Recognised European Valuer Scheme Gains Momentum - Polish Valuers' Federation wins EU Backed Funding!

Seville Only eighteen months after being launched by The European Group of Valuers' Associations (TEGoVA) in Warsaw, the Recognised European Valuer certification scheme has been widely acclaimed as a success with over 400 valuers in France, Germany, Poland and Russia already „recognised”.
The scheme received a further boost at the recent TEGoVA General Assembly held in Brussels on 13/14 November 2009 when the Institute of Revenues Rating and Valuation (IRRV) of the United Kingdom and ANEVAR of Romania secured the right to award the REV title to their members. Needless to say the opportunity presented to British valuers of becoming Recognised European Valuers is particularly significant.

The success of the REV scheme has been put down in part to its respect for and recognition of the diversity of valuation qualifications across Europe whilst laying down the need for valuers to follow defined minimum educational, practice, lifelong learning and ethical requirements. The REV title does not confer a new qualification, but it serves to reassure the client that he has instructed an already well qualified and experienced valuer who continues to practice valuation, keeps abreast of developments in his profession and adheres to a recognised code of ethics. An REV certificate is awarded for 5 years after which it must be renewed.

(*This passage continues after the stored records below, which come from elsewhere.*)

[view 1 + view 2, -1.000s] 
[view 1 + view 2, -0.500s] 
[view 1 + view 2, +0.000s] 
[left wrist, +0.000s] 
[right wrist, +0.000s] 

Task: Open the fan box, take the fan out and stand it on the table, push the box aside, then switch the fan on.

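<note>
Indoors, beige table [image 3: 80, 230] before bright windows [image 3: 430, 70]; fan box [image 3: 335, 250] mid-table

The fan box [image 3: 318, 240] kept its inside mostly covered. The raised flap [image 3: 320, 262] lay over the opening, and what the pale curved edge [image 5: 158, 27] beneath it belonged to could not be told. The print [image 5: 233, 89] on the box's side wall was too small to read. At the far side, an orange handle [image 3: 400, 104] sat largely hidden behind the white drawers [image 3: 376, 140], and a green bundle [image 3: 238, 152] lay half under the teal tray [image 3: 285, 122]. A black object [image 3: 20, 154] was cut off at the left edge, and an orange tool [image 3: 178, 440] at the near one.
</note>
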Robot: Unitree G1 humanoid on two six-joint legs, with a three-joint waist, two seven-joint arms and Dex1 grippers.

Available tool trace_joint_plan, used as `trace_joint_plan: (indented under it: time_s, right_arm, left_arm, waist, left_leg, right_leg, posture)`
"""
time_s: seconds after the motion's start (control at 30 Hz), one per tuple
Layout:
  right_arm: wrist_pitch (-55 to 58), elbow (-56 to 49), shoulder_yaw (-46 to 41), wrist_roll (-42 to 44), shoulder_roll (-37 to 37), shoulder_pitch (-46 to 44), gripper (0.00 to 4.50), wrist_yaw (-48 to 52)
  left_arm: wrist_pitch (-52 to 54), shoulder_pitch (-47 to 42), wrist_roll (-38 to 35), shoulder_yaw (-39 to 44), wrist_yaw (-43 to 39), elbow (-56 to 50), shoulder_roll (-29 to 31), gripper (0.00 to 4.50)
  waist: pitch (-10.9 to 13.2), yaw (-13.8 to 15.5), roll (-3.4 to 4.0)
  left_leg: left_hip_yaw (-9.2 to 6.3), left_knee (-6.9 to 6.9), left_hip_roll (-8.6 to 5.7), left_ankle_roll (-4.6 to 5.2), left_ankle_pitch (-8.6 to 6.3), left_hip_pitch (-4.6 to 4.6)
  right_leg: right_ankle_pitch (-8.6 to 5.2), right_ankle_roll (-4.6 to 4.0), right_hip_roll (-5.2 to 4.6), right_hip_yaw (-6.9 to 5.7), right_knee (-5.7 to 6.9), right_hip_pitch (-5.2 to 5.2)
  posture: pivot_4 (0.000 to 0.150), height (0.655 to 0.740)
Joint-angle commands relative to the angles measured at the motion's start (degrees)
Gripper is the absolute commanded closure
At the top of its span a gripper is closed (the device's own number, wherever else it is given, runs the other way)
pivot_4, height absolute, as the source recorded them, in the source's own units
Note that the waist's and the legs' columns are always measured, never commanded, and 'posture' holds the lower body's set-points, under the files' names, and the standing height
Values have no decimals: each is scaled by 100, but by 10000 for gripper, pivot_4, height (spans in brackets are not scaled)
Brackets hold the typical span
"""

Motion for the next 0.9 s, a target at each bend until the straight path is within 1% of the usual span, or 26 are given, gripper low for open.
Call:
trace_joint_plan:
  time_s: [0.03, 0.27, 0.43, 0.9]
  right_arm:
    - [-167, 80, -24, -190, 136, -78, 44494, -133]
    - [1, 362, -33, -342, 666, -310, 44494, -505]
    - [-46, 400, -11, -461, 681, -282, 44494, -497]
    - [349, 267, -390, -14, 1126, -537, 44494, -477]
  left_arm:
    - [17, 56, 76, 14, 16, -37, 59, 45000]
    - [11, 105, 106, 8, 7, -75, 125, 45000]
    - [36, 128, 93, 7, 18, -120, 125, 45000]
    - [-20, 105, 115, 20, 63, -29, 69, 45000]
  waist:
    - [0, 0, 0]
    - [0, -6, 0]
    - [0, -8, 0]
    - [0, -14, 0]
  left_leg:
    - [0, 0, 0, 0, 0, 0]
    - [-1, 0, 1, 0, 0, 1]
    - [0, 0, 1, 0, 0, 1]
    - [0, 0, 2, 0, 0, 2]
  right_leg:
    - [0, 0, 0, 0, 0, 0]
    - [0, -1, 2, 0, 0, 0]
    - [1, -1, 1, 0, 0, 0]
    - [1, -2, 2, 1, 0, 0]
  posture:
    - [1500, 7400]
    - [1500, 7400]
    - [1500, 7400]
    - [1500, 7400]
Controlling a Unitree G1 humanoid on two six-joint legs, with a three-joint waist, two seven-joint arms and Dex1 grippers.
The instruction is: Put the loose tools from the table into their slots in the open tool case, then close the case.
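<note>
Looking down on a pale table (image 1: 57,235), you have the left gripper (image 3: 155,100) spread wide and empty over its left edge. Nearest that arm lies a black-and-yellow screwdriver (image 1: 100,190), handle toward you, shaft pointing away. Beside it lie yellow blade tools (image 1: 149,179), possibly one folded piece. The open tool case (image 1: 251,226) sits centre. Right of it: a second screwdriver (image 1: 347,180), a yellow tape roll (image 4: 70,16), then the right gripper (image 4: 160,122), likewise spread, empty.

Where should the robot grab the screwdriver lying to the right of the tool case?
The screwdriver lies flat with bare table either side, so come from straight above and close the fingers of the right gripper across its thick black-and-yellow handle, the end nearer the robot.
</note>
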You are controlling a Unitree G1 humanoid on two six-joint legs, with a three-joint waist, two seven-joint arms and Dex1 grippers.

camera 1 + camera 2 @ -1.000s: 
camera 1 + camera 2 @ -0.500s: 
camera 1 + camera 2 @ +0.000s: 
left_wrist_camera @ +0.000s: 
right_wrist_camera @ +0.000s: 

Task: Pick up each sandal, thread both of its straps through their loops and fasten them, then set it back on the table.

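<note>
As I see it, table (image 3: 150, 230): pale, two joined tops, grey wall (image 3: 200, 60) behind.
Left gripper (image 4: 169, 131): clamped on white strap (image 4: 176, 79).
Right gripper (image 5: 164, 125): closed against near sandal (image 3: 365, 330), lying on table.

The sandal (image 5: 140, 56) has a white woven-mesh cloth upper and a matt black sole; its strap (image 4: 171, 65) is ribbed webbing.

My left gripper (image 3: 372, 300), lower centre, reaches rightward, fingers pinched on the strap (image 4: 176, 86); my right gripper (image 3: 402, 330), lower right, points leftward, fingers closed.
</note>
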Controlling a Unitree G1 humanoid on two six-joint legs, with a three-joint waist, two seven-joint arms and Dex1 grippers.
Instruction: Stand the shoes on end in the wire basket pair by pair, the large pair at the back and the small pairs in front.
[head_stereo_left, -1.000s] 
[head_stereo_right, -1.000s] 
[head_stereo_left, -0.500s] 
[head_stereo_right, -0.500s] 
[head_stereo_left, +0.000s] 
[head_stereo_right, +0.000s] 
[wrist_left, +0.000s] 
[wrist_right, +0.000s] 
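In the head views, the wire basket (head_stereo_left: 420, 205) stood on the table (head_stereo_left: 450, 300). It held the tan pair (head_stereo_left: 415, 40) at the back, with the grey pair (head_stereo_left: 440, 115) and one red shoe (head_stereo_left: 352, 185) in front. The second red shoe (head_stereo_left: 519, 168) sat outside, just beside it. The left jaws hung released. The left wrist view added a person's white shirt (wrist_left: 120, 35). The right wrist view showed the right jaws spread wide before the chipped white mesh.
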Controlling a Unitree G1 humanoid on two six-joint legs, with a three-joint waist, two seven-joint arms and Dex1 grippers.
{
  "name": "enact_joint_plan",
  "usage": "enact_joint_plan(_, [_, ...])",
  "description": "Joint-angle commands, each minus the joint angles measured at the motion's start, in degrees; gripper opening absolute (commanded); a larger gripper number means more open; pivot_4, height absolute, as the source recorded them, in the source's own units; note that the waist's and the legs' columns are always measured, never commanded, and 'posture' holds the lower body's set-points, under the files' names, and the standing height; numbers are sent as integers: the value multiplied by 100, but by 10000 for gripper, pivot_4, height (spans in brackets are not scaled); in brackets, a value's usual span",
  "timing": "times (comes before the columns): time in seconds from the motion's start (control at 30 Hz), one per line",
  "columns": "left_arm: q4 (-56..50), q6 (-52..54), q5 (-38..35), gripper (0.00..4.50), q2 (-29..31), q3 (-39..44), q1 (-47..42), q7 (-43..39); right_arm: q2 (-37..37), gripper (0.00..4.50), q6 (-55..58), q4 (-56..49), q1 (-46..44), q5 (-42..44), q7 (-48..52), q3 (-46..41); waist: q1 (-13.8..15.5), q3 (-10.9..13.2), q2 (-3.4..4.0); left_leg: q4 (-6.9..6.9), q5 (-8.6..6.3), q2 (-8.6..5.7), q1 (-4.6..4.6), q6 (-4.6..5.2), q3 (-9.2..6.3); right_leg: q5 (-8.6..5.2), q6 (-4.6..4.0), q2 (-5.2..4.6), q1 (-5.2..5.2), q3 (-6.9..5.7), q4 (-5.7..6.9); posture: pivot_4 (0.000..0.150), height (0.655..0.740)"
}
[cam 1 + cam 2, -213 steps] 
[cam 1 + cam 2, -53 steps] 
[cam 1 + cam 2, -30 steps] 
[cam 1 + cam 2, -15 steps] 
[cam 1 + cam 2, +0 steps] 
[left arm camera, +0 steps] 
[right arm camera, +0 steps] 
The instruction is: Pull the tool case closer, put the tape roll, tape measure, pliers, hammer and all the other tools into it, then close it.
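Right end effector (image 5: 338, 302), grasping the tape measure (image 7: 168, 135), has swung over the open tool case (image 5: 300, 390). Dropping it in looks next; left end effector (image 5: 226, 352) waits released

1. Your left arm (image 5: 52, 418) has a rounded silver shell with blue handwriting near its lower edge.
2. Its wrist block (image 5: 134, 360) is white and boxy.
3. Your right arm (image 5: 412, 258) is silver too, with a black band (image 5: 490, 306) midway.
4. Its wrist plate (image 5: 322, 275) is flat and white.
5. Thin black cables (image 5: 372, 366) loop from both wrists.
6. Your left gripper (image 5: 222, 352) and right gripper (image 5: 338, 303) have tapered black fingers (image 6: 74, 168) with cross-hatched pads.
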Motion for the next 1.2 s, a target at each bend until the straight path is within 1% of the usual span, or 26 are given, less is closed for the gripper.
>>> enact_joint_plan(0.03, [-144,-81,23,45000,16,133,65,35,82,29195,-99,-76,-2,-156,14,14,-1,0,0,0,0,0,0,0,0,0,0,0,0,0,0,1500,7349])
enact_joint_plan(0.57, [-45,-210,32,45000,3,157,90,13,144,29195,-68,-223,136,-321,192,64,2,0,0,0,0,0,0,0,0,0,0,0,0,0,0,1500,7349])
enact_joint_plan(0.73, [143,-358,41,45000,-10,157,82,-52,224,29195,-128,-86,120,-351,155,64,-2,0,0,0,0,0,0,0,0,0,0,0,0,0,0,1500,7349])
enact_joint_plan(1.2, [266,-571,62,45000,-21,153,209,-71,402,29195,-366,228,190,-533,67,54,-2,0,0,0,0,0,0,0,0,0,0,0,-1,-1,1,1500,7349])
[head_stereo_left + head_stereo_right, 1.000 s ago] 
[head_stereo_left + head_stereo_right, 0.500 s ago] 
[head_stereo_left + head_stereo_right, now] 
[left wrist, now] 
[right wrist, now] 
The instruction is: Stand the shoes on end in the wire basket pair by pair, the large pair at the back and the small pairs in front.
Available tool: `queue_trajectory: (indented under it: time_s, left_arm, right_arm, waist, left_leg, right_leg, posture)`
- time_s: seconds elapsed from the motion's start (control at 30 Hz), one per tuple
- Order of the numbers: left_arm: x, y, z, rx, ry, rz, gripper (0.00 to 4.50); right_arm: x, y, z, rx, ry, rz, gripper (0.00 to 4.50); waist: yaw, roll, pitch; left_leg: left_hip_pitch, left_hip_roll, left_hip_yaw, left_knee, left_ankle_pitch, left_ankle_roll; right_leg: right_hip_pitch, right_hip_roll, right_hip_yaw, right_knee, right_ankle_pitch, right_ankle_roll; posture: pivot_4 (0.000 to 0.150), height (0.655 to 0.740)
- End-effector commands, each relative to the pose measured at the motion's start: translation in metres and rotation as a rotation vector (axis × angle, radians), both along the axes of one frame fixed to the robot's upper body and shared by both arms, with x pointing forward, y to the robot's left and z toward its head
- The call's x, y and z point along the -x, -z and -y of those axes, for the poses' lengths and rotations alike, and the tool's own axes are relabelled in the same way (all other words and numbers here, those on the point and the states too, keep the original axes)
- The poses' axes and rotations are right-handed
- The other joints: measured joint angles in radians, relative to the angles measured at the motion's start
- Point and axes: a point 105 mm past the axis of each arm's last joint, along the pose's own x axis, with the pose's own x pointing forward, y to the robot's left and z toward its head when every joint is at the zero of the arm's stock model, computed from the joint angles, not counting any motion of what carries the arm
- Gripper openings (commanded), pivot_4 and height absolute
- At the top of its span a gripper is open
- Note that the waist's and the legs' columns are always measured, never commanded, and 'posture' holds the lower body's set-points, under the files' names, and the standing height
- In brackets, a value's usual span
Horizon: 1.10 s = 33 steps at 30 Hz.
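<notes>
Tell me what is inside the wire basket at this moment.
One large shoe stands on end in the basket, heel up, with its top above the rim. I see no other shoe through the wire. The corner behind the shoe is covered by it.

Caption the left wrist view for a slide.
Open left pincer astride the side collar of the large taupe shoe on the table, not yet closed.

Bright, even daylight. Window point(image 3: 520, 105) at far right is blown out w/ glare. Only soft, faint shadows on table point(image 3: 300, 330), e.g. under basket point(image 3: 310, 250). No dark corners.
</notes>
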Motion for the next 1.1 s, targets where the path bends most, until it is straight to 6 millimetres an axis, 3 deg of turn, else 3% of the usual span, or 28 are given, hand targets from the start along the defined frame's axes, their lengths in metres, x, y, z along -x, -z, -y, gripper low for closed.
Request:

The Polish Federation of Valuers' Associations was also honoured with the news that together with IRRV, Tegova and other select valuers associations committed to the REV scheme, it has won European Union backed funding to help educate and train valuers in the application of European Valuation Standards. The Euro 300 000 funding of the project titled „Developing a European Framework for Valuation Standards (DEFVAS)” will flow in stages from the so called Leonardo da Vinci Programme Fund for Transfer of Innovation.

The sixty delegates from 24 countries attending the General Assembly also discussed new issues and topics to be covered by future additions to the European Valuation Standards 2009, launched earlier this year. The delegates also agreed to the publication of the first 8 country specific chapters on the TEGoVA web page.

The issue of sustainable buildings and their influence on market value also featured prominently in debate culminating in a presentation by Dr Sven Bienert of KPMG Austria who summarised some initial results from a pioneering project on methodologies for the integration of energy performance into property valuation practice.

Finally the General Assembly welcomed new TEGoVA members, valuers organisations from Austria, Greece, Kosovo and Dubai.